October. Nina Dausset puts Isabelle Waldberg in charge of organising new exhibitions with her. Thus the first is devoted to the Fauves, then to masters of drawing, to naïve painters and naïve art, to Gustave Moreau …
December. Writes a critical text on the Salon des Surindépendants in Numero's columns.
1953-1954 Continues her activity with the Galerie Nina Dausset. Separates from Patrick Waldberg. Publication in the Numero review of an article on "Essor de la sculpture anglaise" ('Development of English Sculpture'). Isabelle Waldberg refers to the Venice Biennale and to the Galerie de France exhibition to write a discerning study on Moore, Butler, Armitage, Chadwick, Turnbull, Adams, Paolozzi, Meadows and Clarke. The text is supported by illustrations of recent works.

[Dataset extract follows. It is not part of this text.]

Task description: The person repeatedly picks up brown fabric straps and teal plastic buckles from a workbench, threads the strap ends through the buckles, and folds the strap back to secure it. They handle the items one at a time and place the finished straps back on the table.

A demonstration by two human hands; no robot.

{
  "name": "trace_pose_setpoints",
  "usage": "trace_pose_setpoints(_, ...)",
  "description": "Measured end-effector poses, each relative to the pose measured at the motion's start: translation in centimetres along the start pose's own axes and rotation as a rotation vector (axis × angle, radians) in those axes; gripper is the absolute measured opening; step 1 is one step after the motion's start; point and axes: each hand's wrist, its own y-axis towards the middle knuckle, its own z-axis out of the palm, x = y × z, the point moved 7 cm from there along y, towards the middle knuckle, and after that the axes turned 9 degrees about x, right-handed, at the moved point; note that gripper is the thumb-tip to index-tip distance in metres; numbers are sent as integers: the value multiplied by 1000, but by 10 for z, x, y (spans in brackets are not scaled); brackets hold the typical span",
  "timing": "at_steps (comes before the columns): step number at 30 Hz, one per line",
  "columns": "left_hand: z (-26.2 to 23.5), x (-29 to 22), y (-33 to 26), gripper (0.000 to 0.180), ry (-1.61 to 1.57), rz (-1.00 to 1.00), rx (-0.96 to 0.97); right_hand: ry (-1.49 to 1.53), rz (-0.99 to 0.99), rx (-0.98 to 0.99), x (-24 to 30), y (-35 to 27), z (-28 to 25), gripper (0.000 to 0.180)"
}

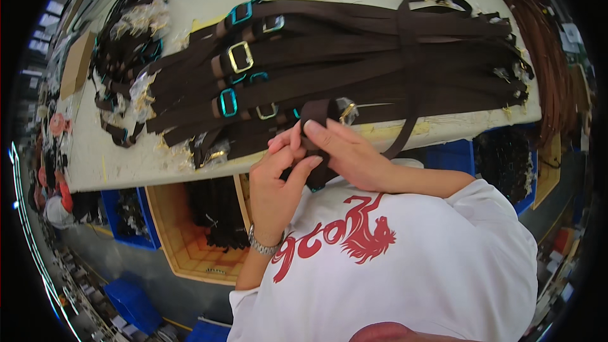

December. Isabelle Waldberg exhibits her iron constructions on Suzanne de Coninck's request, among fifteen sculptors at the Galerie Verneuil.
1955 July. The artist takes part in the Exposition internationale de la Sculpture en fer : Eisenplastik that takes place at the Berne Kunsthalle. A. Rüdlinger helps to display two of the artist's constructions on plinths which feature amongst the works of artists such as Calder, Chillida, Jacobsen, Krickle, Lardera, Schœffer, Tinguely, Uhlmann, Chadwick, Clarke and Thornton. At the same time, the Salon Comparaisons opens, where the artist is invited for the first time.